Work request:
What are the lines of the listing below, word for word, from the first down to the one that contains "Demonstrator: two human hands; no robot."?

Dataset section:
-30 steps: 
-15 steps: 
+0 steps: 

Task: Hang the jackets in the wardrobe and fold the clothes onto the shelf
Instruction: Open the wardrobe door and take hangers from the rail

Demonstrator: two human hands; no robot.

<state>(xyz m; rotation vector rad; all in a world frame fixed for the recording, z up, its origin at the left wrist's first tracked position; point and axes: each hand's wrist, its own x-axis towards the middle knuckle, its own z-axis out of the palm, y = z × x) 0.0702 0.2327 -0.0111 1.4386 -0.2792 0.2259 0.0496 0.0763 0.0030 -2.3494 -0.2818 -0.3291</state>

Result of the task:
-30 steps: 
-15 steps: 
+0 steps: 

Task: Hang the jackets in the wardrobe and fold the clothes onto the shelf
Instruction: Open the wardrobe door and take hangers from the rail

Demonstrator: two human hands; no robot.

Nothing else is needed to complete this exercise.